Tuesday, February 22, 2011

current favourite whole wheat bread recipe

though i haven't blogged much about bread baking lately, i'm still doing it every weekend. will make the dough on saturday, let it ferment over night and bake on sunday. i've been tweaking the recipe bit by bit and have observed the changes. current favourite is still richard bertinent's ciabatta recipe tweaked for whole wheat flour.

here's the recipe again.

to ferment overnight or at least 12 hours (this is your biga):
  • 350 gm of organic whole wheat flour
  • 2-3 gm or quarter teaspoon of instant yeast
  • 200-220 gm of water (if it's too dry, a bit more water is fine here)
  • 1-3 teaspoon apple cider vinegar (optional but recommended!)

on baking day
  • everything above, mix with
  • 350 gm organic whole wheat flour 
  • 100 gm organic bread flour  (also known as white flour)
  • 1/2 teaspoon instant yeast 
  • ~10 gm sea salt or rock salt 
  • 330 gm water
  • 30 gm olive oil (use more if you prefer)

the vinegar is a nice addition. the dough ferments faster and the yeast is a lot more active. said to aid digestion of whole wheat, i don't know about this but i like the effect of the added vinegar. i used to do 100% whole wheat but the substitution of just 10% white flour results in very good rise. you could of course opt for 100% whole wheat.

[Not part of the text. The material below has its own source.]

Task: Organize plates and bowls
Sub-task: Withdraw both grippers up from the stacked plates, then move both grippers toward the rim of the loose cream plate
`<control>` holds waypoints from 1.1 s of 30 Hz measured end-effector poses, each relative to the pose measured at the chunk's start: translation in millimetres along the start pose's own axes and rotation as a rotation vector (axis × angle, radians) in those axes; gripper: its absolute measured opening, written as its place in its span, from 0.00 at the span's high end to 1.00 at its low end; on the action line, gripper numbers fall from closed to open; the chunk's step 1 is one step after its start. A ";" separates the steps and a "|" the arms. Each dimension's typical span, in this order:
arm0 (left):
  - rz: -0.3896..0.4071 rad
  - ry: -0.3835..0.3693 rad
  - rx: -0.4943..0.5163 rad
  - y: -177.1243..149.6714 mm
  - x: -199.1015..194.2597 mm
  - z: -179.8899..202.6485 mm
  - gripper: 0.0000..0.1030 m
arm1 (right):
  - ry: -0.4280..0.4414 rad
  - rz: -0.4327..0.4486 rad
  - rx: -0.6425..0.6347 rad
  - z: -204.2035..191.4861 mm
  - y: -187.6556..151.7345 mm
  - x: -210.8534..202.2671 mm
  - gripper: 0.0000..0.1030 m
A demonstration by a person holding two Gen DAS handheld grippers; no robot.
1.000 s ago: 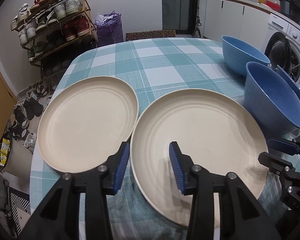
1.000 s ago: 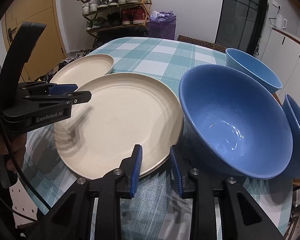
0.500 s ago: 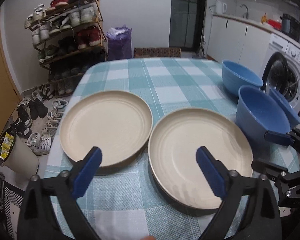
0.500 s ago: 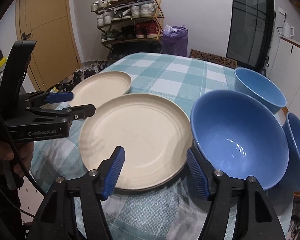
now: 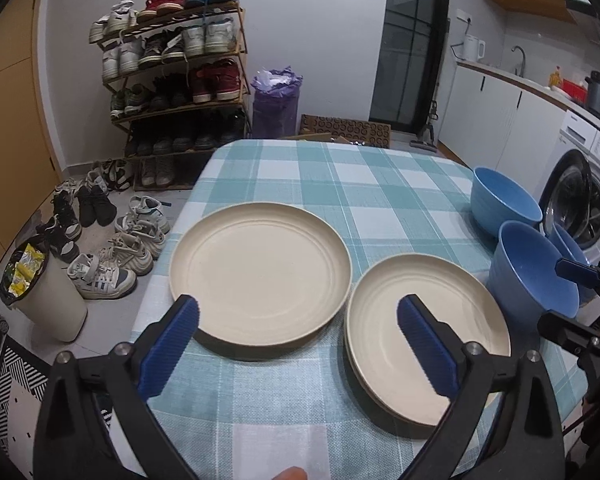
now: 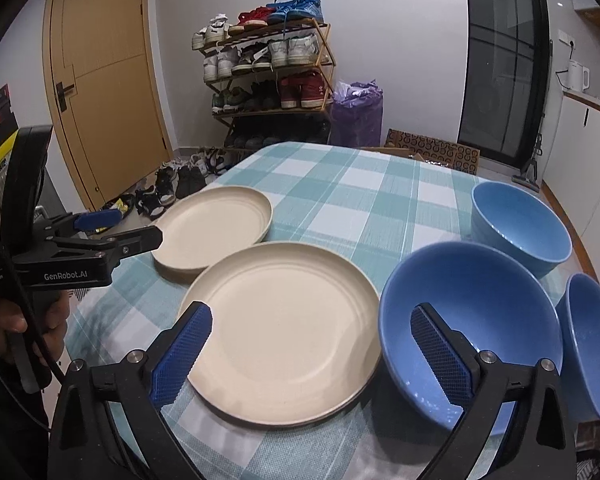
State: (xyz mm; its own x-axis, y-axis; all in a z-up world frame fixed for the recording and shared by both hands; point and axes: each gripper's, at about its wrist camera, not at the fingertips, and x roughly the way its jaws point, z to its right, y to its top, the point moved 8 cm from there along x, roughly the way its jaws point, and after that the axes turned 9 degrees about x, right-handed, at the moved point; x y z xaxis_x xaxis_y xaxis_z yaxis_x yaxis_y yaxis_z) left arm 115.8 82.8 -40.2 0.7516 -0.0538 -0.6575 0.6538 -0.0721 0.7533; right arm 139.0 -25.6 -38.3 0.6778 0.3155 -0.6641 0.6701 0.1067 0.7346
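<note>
Two cream plates lie on the checked tablecloth: a far-left plate (image 5: 260, 276) (image 6: 216, 226) and a near plate (image 5: 424, 332) (image 6: 284, 328) that rests on another plate beneath it. Three blue bowls stand to the right: a near one (image 6: 468, 320) (image 5: 534, 268), a far one (image 6: 520, 224) (image 5: 504, 204), and one at the right edge (image 6: 588, 340). My left gripper (image 5: 298, 342) is open and empty above the near table edge. My right gripper (image 6: 310, 354) is open and empty, over the near plate and the near bowl.
The table (image 5: 340, 176) ends close at left and near sides. A shoe rack (image 5: 176, 72), loose shoes (image 5: 104, 272), a bin (image 5: 40, 292) and a purple bag (image 5: 276, 100) stand on the floor beyond. A washing machine (image 5: 584, 200) is at right.
Both grippers have opened wide and pulled back and up from the near plate. The near plate now lies flat on the table.
</note>
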 end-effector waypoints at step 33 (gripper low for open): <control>0.011 0.116 -0.085 10.6 16.0 -56.9 0.00 | 0.072 0.058 -0.030 -19.5 68.4 -2.3 0.01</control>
State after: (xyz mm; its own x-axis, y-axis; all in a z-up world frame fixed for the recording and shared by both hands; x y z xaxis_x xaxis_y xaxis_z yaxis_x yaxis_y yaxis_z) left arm 139.8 137.8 -41.6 0.7608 0.0614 -0.6461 0.6467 0.0126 0.7627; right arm 177.4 -0.6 16.1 0.6912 0.3886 -0.6094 0.6200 0.1144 0.7762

this is a very wet dough. you can't knead it. it has to be so wet as we are dealing with almost 100% whole wheat flour here. if you ever cooked brown rice, you know that cooking whole grains require lots of water. same here!

so instead of kneading, you use the "stretch and fold" technique as illustrated in this video by richard bertinent. you really need a dough knife here!

don't over stretch yourself working the dough. work for a few minutes, let it rest for a few minutes then work on it again. better results than working on it continuously for 10 minutes. after you are done (say after 10 minutes or you couldn't be bothered anymore!), let it rest for about 30 minutes in a well oiled (olive oil) bowl.

after 30 minutes, it should have grown at least 50% in volume. pour it out (if you didn't oil the bowl, you'll regret now) on a flat surface and divide into 2 or 3, up to you. you could also switch on your oven now, set it for 250C or maximum temperature.put in your baking sheet now.

divided into 2, you get 2 large loaves of slightly more than 0.5kg each. divided into 3, you get 3 loaves of roughly 330 gm each.

once divided, gently stretch the dough again and fold into half. be gentle... to do this, you need 2 dough knives as there's no way your hands could handle the very wet dough. use the dough knives like an extension of your hands. place the ready dough on a piece of wood or baking sheet coated with lots of rice flour. you need this so that you could slide the dough into the oven.

once the oven is ready, use a very sharp knife, oil it slightly and slice on the top of the dough. slice it length wise or breadth wise or both. most likely you won't get a nice cut as the very wet dough will somewhat stick to your knife. never mind, let it be. slice for a depth of around 1 cm. if you don't slice it, as the dough rises up during baking, it may "break" at the sides, resulting in a not so pretty loaf of bread. if sliced at the top, it'll rise more evenly. anyway, it's okay to forego this step. most books recommend using a double edged razor blade but even with this, it still sticks as we are dealing with a very wet dough here. i know as i've tried this!

prepare a handful of ice cubes and throw into the oven after you slide in the doughs. be very quick here! you don't want too much heat to escape from the oven.

after 5 minutes at 250C or whatever max temperature your oven can handle, set it down to 220 C and let it bake for another 20 minutes.

then take it out! you are done!

if you desire for a slightly burned crust (i like this!), instead of 20 minutes, let it bake a little longer.

there you go! crusty, soft best tasting whole wheat bread. haven't tasted better!